Given data START

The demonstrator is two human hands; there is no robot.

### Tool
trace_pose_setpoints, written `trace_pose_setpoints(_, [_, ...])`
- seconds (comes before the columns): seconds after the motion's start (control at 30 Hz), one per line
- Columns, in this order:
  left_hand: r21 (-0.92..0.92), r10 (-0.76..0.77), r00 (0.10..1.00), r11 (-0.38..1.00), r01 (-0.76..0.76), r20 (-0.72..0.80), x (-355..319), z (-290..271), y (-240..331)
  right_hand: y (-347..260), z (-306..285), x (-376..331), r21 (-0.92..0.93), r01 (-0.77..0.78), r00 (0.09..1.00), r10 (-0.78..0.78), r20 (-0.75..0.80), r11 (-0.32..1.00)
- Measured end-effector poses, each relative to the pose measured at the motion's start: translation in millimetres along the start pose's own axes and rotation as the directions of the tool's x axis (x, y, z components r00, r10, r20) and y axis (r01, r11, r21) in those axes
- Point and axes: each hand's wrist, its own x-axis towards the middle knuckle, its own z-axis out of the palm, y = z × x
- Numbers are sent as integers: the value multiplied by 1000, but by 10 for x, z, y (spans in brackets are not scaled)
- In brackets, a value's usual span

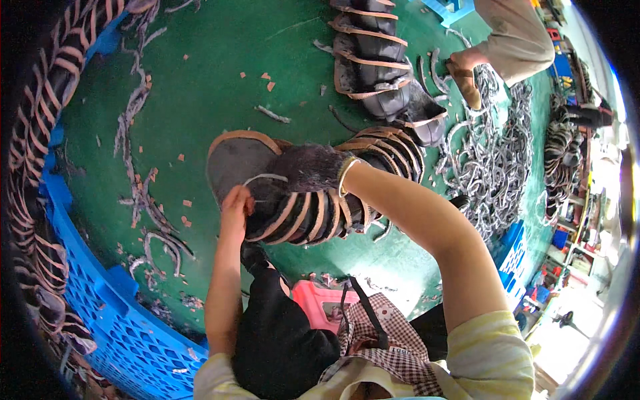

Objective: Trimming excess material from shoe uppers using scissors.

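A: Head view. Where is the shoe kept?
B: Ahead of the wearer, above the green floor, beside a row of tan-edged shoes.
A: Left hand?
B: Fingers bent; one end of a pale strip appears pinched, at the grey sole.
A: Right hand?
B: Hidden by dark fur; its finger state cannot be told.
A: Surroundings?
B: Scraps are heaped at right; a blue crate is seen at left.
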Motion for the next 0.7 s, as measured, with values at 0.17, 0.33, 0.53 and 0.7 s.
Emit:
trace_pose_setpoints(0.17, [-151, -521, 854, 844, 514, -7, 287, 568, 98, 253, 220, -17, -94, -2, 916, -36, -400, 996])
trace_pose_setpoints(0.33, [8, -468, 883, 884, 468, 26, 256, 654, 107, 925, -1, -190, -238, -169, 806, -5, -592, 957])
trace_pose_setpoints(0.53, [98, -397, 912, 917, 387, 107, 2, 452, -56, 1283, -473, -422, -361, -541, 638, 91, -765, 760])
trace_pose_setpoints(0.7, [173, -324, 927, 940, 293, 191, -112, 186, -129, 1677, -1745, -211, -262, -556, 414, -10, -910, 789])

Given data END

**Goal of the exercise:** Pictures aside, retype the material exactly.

**Expected answer:**
The demonstrator is two human hands; there is no robot.

### Tool
trace_pose_setpoints, written `trace_pose_setpoints(_, [_, ...])`
- seconds (comes before the columns): seconds after the motion's start (control at 30 Hz), one per line
- Columns, in this order:
  left_hand: r21 (-0.92..0.92), r10 (-0.76..0.77), r00 (0.10..1.00), r11 (-0.38..1.00), r01 (-0.76..0.76), r20 (-0.72..0.80), x (-355..319), z (-290..271), y (-240..331)
  right_hand: y (-347..260), z (-306..285), x (-376..331), r21 (-0.92..0.93), r01 (-0.77..0.78), r00 (0.09..1.00), r10 (-0.78..0.78), r20 (-0.75..0.80), r11 (-0.32..1.00)
- Measured end-effector poses, each relative to the pose measured at the motion's start: translation in millimetres along the start pose's own axes and rotation as the directions of the tool's x axis (x, y, z components r00, r10, r20) and y axis (r01, r11, r21) in those axes
- Point and axes: each hand's wrist, its own x-axis towards the middle knuckle, its own z-axis out of the palm, y = z × x
- Numbers are sent as integers: the value multiplied by 1000, but by 10 for x, z, y (spans in brackets are not scaled)
- In brackets, a value's usual span


Objective: Trimming excess material from shoe uppers using scissors.

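A: Head view. Where is the shoe kept?
B: Ahead of the wearer, above the green floor, beside a row of tan-edged shoes.
A: Left hand?
B: Fingers bent; one end of a pale strip appears pinched, at the grey sole.
A: Right hand?
B: Hidden by dark fur; its finger state cannot be told.
A: Surroundings?
B: Scraps are heaped at right; a blue crate is seen at left.
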Motion for the next 0.7 s, as measured, with values at 0.17, 0.33, 0.53 and 0.7 s.
Emit:
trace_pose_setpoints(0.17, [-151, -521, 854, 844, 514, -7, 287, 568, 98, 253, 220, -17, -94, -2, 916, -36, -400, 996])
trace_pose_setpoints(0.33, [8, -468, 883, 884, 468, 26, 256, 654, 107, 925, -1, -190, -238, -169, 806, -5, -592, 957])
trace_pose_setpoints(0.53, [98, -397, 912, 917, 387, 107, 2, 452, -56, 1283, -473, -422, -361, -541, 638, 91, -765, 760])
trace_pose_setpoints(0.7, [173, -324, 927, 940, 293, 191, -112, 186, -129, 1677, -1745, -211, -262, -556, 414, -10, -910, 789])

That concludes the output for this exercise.